(Vasudevan talk) In 2010, de Cataldo-Miglorini showed how to compute the perverse filtration on the cohomology of an affine variety with values in a constructible sheaf using generic flags. In this talk, I shall introduce the Brylinski-Radon transformation, discuss its properties and derive consequences for the perverse filtration. Time permitting we shall also discuss some arithmetic applications of our results. This is joint work with Ankit Rai.

(Ure talk) The celebrated Bloch-Kato conjecture implies that the cohomology ring of a field with coefficients in a finite cyclic group is generated in degree one. In this talk, I will present a systematic approach to understanding this phenomenon in finite field extensions. Furthermore, I will explore other groups exhibiting this property and characterize all such groups that are finite. This talk is based on joint work with Sunil Chebolu, Ján Mináč, Cihan Okay, and Andrew Schultz.

(Frei talk) The rationality problem in algebraic geometry asks whether a given algebraic variety can be parameterized by algebraic functions. A natural question in the study of rationality is the following: is rationality a deformation invariant in smooth families? In arithmetic families, this question asks how the rationality of a variety defined over ℚ interacts with the rationality of its modulo p reductions for various primes p. In this talk, I'll discuss work in progress with Asher Auel and Alena Pirutka on algebraic varieties over ℚ that are not rational over the complex numbers but are rational modulo p for infinitely many primes p.
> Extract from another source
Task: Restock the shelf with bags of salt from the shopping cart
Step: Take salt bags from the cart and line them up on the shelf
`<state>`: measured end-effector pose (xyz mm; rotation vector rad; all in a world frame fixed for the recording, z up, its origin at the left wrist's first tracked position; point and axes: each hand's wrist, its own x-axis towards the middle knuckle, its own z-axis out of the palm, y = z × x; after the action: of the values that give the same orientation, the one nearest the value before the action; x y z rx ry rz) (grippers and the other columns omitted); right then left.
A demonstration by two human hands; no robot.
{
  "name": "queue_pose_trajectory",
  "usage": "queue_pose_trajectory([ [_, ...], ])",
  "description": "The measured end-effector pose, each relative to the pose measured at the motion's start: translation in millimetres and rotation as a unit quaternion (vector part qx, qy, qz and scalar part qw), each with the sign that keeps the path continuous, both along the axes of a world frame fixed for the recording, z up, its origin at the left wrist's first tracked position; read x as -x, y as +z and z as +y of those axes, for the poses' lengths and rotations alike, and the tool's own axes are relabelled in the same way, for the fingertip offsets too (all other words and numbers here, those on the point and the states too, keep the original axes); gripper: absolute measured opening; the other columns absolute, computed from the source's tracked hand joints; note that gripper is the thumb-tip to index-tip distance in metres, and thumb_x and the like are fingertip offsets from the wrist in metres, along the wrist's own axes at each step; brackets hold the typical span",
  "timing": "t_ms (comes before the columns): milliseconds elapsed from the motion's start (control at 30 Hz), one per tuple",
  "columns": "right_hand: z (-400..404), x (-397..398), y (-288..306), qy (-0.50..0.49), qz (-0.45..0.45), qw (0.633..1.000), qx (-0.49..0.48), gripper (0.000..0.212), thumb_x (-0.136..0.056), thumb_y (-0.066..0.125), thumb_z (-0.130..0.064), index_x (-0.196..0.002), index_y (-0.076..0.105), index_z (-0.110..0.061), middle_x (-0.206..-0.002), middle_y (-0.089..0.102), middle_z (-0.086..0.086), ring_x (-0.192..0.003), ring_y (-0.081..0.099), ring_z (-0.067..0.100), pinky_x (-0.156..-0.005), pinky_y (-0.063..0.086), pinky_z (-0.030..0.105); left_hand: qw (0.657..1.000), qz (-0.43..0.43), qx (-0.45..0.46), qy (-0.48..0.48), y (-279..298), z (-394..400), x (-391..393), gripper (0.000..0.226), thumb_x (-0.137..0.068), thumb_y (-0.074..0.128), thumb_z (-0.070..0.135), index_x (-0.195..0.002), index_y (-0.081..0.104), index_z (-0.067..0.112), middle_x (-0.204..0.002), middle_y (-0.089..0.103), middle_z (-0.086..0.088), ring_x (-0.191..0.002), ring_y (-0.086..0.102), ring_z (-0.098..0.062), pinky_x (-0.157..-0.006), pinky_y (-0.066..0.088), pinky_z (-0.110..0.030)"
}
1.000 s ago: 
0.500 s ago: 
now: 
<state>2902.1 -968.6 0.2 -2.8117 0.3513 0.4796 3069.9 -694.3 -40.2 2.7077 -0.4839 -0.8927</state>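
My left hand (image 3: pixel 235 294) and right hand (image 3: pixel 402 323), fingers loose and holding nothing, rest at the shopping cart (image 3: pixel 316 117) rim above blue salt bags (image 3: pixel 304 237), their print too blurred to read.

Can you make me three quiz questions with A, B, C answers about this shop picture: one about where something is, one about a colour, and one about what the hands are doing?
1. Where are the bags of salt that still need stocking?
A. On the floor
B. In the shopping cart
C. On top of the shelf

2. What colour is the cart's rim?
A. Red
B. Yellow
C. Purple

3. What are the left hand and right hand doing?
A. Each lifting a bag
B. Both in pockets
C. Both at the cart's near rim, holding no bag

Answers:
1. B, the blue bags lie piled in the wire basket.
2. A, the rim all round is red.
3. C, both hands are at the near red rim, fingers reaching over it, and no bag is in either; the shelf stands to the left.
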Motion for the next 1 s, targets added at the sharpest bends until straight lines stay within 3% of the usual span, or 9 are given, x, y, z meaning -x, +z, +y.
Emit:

(Haines talk) The theory of local models has been a very successful tool for the study of Shimura varieties with parahoric level structure, and the theory is now very developed in that setting. For level structure which is deeper than Iwahori level, many complications arise, and the subject is in its infancy. I will review the basic theory of local models for Iwahori level, concentrating on the cases related to general linear and symplectic groups. A second goal will be to explain what can be said about local models when the level structure is Γ₁(p), which is slightly deeper than Iwahori level. For PEL Shimura varieties of Siegel type, I will define the local models using a linear algebra incarnation of Oort-Tate generators of finite flat group schemes of order p, and then, if time, I will explain how one uses a variant of Beilinson-Drinfeld Grassmannians and Gaitsgory's central functor adapted to pro-p Iwahori level, to study the nearby cycles on the special fibers. This is based on joint work in progress with Qihang Li and Benoit Stroh.

(Chebolu talk) Inspired by the classical Cauchy functional equation, we study the following problem: given a field F, classify all functions f from F to F that satisfy f((x + y)/(x - y)) = (f(x) + f(y))/(f(x) - f(y)) for all x ≠ y in F. We give a complete solution to this problem and, more generally, classify all maps that are equivariant with respect to a Mobius transformation of the form (ax + by)/(cx + dy) on any field. Our results yield a new characterization of the field with five elements and the introduction of a novel group of transformations on a field that contains the automorphism group as a subgroup. This is joint work with Jonathan Love, Apoorva Khare, Anindya Sen, and Akaki Tikaradze.

(Singh talk) TBA

(Joshua talk) TBA